眼见到了晚饭时间,我打定主意先去刀疤那里混一顿饭吃,顺带商量一下如何解决黄胖子的事。
刀疤这家伙极其不厚道,在电话中听说我要去蹭饭,居然叫穷:“我天天喝稀饭,都快穷得揭不开锅了,我还准备带兄弟们到你那里混饭吃哩。”
虽说明知刀疤是在开玩笑,但我的背心还是冒出一阵冷汗。带着兄弟们来混饭吃?混黑道的果然是黑心黑肺啊,这么恶毒的手段都想得出来。这厮手下兄弟足有五、六十人,喝稀饭都会把老子喝穷。
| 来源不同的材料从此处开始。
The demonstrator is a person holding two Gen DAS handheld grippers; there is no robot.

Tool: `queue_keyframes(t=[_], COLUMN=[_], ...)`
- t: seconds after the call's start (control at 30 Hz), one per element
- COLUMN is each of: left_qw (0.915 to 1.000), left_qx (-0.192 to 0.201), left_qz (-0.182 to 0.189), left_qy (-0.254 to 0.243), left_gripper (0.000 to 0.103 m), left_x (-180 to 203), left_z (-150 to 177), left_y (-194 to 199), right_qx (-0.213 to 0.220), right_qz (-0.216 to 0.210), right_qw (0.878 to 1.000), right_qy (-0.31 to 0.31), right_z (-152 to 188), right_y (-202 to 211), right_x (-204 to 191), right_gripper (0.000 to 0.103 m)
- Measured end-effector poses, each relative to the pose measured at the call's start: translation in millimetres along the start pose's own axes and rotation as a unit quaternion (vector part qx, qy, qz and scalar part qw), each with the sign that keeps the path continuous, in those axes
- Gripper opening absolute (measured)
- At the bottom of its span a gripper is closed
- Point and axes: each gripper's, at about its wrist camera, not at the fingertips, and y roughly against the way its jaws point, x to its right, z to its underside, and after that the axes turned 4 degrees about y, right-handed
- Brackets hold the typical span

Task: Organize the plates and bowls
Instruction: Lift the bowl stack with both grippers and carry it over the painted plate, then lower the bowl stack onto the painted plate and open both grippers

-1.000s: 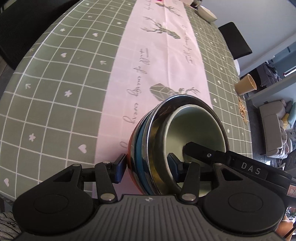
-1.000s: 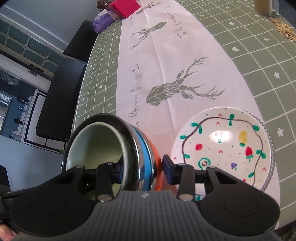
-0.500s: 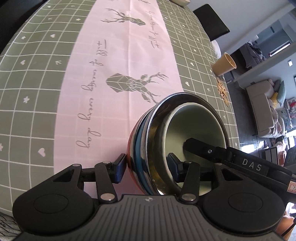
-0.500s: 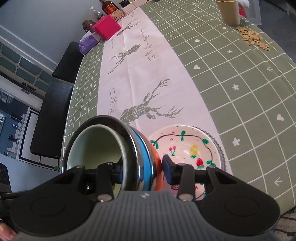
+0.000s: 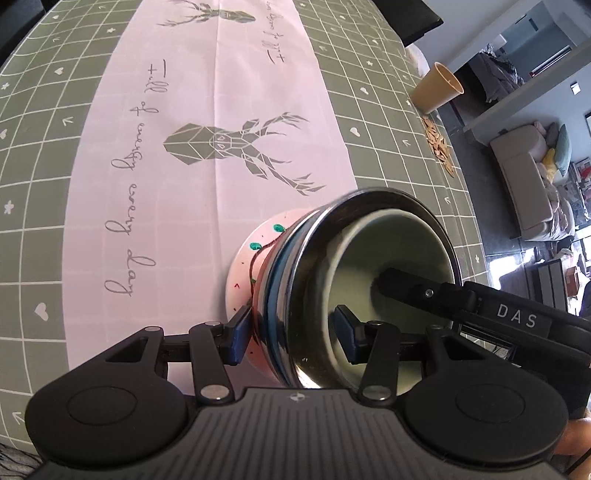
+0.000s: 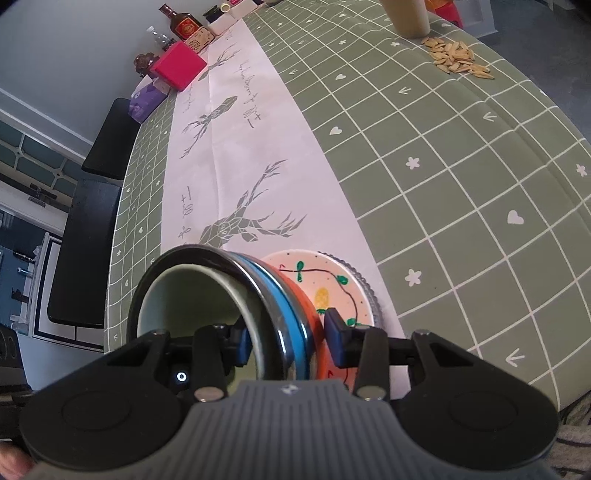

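Nearest item: a nested stack of bowls (image 5: 295,295), being carried tilted above the table by both grippers at once. The left gripper (image 5: 293,334) is clamping one side of the stack's wall, one blue pad pressing on the orange outside and the other sitting inside the innermost bowl. The right gripper (image 6: 288,341) is clamping the opposite side in the same way, one pad inside and one on the orange outside.

Stack contents, inside to outside: a pale green bowl (image 6: 199,295) is sitting innermost and showing nothing inside it but the gripper fingers; a steel bowl (image 5: 369,199) is holding it; a blue bowl (image 6: 284,299) is showing as a band behind the steel rim; an orange bowl (image 6: 308,314) is forming the outer shell.

Directly beneath and behind the stack: a painted plate (image 6: 332,273), white with green leaves, a dark looping line and a yellow fruit, is lying flat on a grey ridged plate (image 6: 371,295) whose rim is just peeking out. Whether the stack is touching the painted plate cannot be told.

Surface: a green checked tablecloth (image 6: 461,184) with a pink deer-print runner (image 5: 221,110) is covering the table.

Farther: a tan paper cup (image 5: 437,86) is standing beside scattered seeds (image 6: 458,59); its contents are not visible.

Farthest: a red box (image 6: 179,66), a purple tissue pack (image 6: 147,99) and a bottle (image 6: 183,22) are standing at the table's far end.
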Motion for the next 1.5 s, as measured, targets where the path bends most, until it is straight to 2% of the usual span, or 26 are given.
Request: queue_keyframes(t=[0.6,0.7,0.77,0.9,1.03,1.13,1.2,1.23,1.3,1.37,1.43,1.5], left_qw=[0.9996,0.9988,0.9982,0.9973,0.9922,0.9819,0.9677,0.9577,0.9324,0.9132,0.9081,0.9023], left_qx=[-0.005,-0.006,0.001,0.018,0.079,0.141,0.203,0.237,0.302,0.345,0.365,0.392], left_qz=[-0.012,-0.007,-0.003,-0.005,-0.031,-0.049,-0.063,-0.074,-0.102,-0.128,-0.148,-0.145], left_qy=[-0.026,-0.048,-0.059,-0.071,-0.091,-0.117,-0.135,-0.146,-0.170,-0.174,-0.143,-0.108], left_gripper=[0.056,0.058,0.060,0.069,0.074,0.079,0.082,0.083,0.083,0.084,0.086,0.086], left_x=[9,11,11,12,15,20,25,27,35,39,42,38], left_z=[-1,-2,0,6,17,26,37,44,58,70,78,91], left_y=[-3,-3,-3,4,23,41,56,62,72,78,83,87], right_qx=[-0.009,-0.021,-0.028,-0.017,-0.009,0.015,0.048,0.070,0.120,0.170,0.210,0.229], right_qz=[0.006,-0.019,-0.038,-0.040,-0.050,-0.064,-0.073,-0.076,-0.076,-0.067,-0.057,-0.049], right_qw=[1.000,1.000,0.999,0.997,0.997,0.995,0.992,0.990,0.982,0.972,0.961,0.954], right_qy=[0.009,0.006,0.024,0.057,0.066,0.075,0.088,0.097,0.120,0.148,0.171,0.187], right_z=[-5,-8,-8,-1,0,2,4,5,12,23,36,51], right_y=[-1,-2,-4,-3,-2,7,18,25,43,60,75,85], right_x=[4,7,3,-5,-5,-4,-6,-7,-10,-14,-15,-15], right_gripper=[0.039,0.050,0.069,0.077,0.081,0.083,0.083,0.083,0.085,0.089,0.092,0.092])
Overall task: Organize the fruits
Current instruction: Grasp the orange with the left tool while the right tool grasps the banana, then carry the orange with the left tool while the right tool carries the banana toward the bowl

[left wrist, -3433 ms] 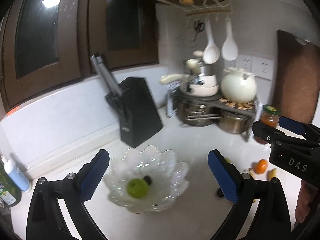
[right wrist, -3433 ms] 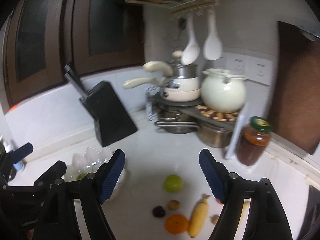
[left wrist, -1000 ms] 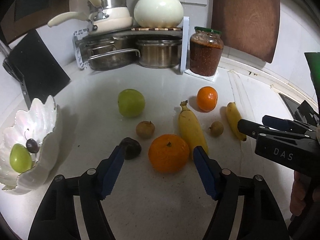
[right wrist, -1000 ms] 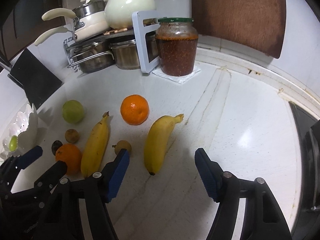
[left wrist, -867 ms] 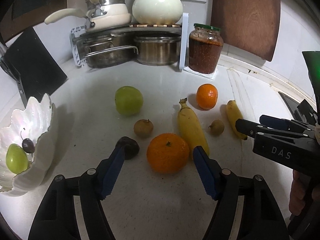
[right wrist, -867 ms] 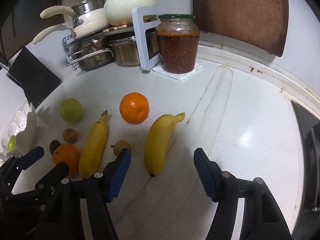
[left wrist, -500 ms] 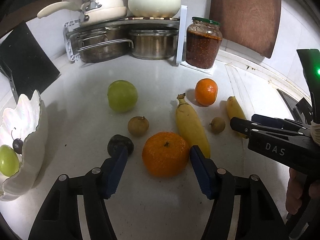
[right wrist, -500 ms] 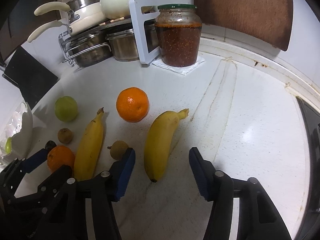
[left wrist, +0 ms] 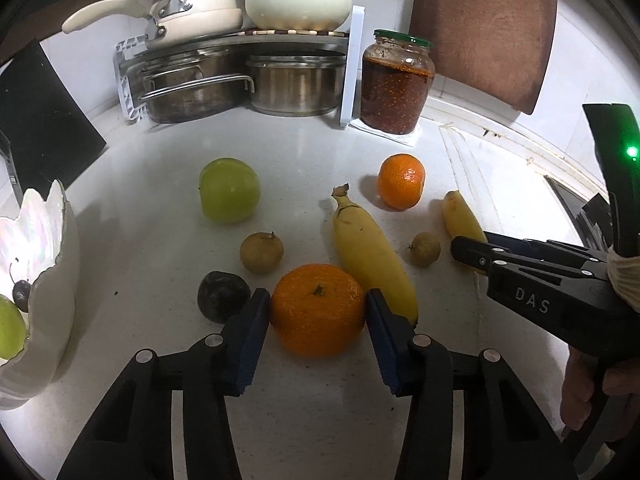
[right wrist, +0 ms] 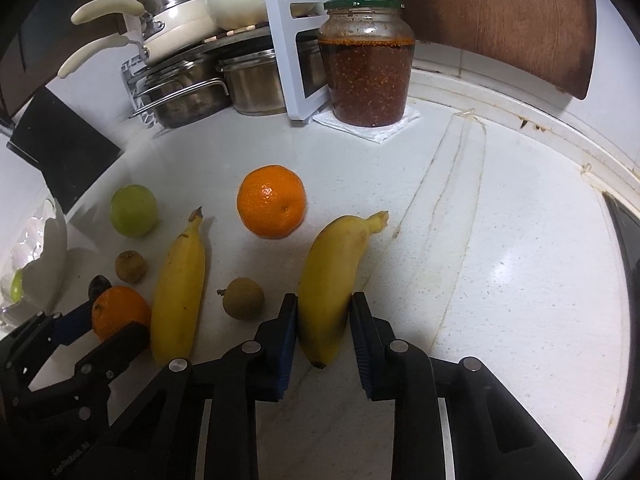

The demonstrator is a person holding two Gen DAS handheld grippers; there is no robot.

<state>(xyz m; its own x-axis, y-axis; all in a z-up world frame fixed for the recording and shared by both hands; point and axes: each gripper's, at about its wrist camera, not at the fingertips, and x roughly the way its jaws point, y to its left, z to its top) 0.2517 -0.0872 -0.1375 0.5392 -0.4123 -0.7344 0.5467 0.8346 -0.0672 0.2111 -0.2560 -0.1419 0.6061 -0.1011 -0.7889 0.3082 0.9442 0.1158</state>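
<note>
On the white counter a large orange (left wrist: 316, 312) lies between the blue pads of my left gripper (left wrist: 314, 300). Its jaws are closing and both pads touch the orange's sides. My right gripper (right wrist: 324, 300) is shut on the lower half of a short banana (right wrist: 336, 264), which rests on the counter. Loose around them are a long banana (left wrist: 370, 256), a second orange (left wrist: 401, 181), a green apple (left wrist: 229, 191), two brown longans (left wrist: 261, 252) (left wrist: 425, 249) and a dark plum (left wrist: 223, 296). The shell-shaped white bowl (left wrist: 48, 240) at the left holds a green fruit and a dark one.
A jar of red sauce (left wrist: 396, 84) and a rack of steel pots (left wrist: 240, 80) stand at the back. A black knife block (left wrist: 40, 120) sits behind the bowl, and a wooden board (left wrist: 484, 28) leans on the wall. A dark hob edge (right wrist: 628, 264) lies at the right.
Both views have swung down from the wall and bowl onto the fruit. Over the last second both pairs of jaws narrowed, the left onto the orange and the right onto the short banana.
</note>
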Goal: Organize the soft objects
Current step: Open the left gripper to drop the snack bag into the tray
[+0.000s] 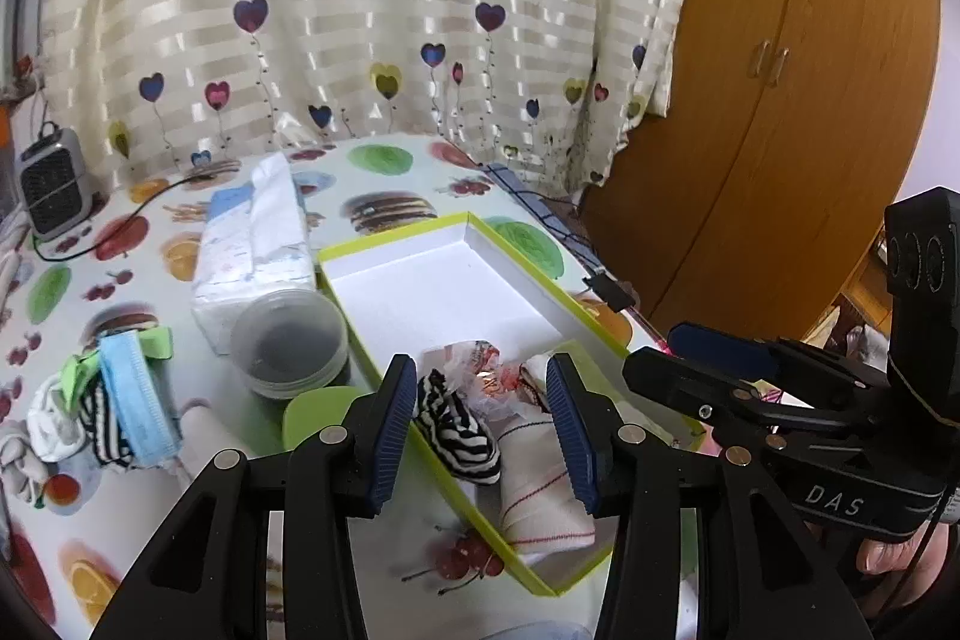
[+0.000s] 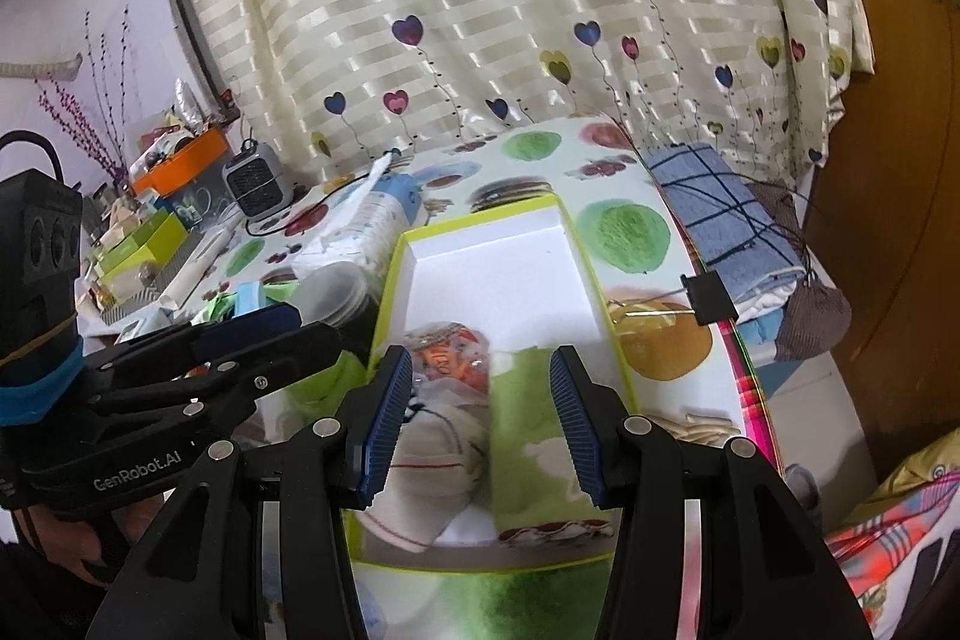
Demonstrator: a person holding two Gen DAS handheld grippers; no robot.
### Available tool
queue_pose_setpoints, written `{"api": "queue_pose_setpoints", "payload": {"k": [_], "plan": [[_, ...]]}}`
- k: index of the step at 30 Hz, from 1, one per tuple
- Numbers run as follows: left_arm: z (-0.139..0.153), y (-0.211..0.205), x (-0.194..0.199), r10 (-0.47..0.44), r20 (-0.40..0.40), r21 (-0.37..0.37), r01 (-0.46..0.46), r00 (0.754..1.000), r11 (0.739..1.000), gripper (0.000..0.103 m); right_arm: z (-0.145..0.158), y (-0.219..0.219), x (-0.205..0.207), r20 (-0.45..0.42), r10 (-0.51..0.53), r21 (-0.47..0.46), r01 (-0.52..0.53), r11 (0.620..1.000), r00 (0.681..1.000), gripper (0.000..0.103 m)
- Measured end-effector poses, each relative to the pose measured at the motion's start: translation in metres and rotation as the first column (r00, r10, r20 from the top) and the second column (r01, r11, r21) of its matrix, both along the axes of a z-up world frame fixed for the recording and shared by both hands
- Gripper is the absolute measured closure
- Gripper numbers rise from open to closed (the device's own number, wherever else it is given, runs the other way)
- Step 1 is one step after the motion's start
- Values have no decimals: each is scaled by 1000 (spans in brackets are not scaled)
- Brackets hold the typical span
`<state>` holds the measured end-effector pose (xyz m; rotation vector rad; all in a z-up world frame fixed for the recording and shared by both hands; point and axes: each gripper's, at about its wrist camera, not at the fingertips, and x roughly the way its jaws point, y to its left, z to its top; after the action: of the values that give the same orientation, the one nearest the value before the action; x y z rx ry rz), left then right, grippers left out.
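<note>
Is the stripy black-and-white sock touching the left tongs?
Apart. The left wrist view shows the striped sock lying in the box, with the open left tongs above it, pads clear on both sides.

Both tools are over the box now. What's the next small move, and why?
Probably swing the left tool toward the pile of soft things left of the box. Its jaws are open and empty, the striped sock already lies in the box beside the white sock, and the pile is still outside on the table.
</note>
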<state>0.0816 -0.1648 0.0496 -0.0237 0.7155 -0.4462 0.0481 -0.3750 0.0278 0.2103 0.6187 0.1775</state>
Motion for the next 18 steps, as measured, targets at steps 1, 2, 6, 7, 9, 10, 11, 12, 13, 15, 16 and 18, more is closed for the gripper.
{"api": "queue_pose_setpoints", "payload": {"k": [1,2,6,7,9,10,11,12,13,15,16,18], "plan": [[2,3,-3,3,4,-3,-3,1000,1000,59,2,3,-2,2,3,-8,-3,1000,1000,54],[3,5,-5,6,8,-6,-6,1000,1000,59,4,7,-3,4,6,-17,-6,1000,1000,54],[8,18,-15,24,21,-16,-23,999,1000,59,9,21,-9,12,23,-48,-23,999,1000,54],[9,21,-17,29,25,-18,-28,999,999,59,11,26,-11,16,29,-56,-28,998,999,53],[11,29,-21,41,30,-22,-41,999,999,59,14,32,-13,24,40,-68,-39,997,999,53],[11,32,-22,48,31,-26,-48,998,999,59,16,37,-15,27,47,-75,-44,996,999,53],[11,36,-23,55,31,-28,-54,998,998,59,17,41,-16,30,52,-83,-49,995,998,53],[12,38,-24,60,32,-31,-59,998,998,59,19,45,-17,34,58,-91,-54,994,998,53],[12,42,-26,69,33,-33,-67,997,997,59,21,49,-18,38,64,-99,-60,993,997,53],[13,48,-29,79,34,-36,-78,996,996,59,24,57,-21,45,78,-116,-73,991,996,53],[13,51,-30,84,34,-38,-83,996,996,59,25,61,-22,48,84,-123,-77,989,995,53],[13,57,-32,93,36,-41,-92,995,995,59,26,68,-23,51,97,-135,-89,987,994,53]]}}
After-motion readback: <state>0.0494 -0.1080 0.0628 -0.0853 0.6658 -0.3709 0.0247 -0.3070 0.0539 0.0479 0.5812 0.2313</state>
“少给老子哭穷,快叫厨子切一点猪耳朵,一会儿好下酒。我有正事找你。”我懒得再和刀疤啰嗦,冲他嚷了两句后就挂断了电话。
打的一到情人旅馆,我就直奔食堂检查晚饭准备了什么菜肴。刀疤晚饭时确实是准备喝稀饭,不过这家伙喝的是厨子精心炮制的冰镇八宝莲子粥。狗日的家伙在电话里哭穷,暗地里却比谁都奢侈。
心里有了谱,我这才杀奔刀疤的办公室兴师问罪:“你不是说你穷得心慌啊?我看你吃得比地主都要好。”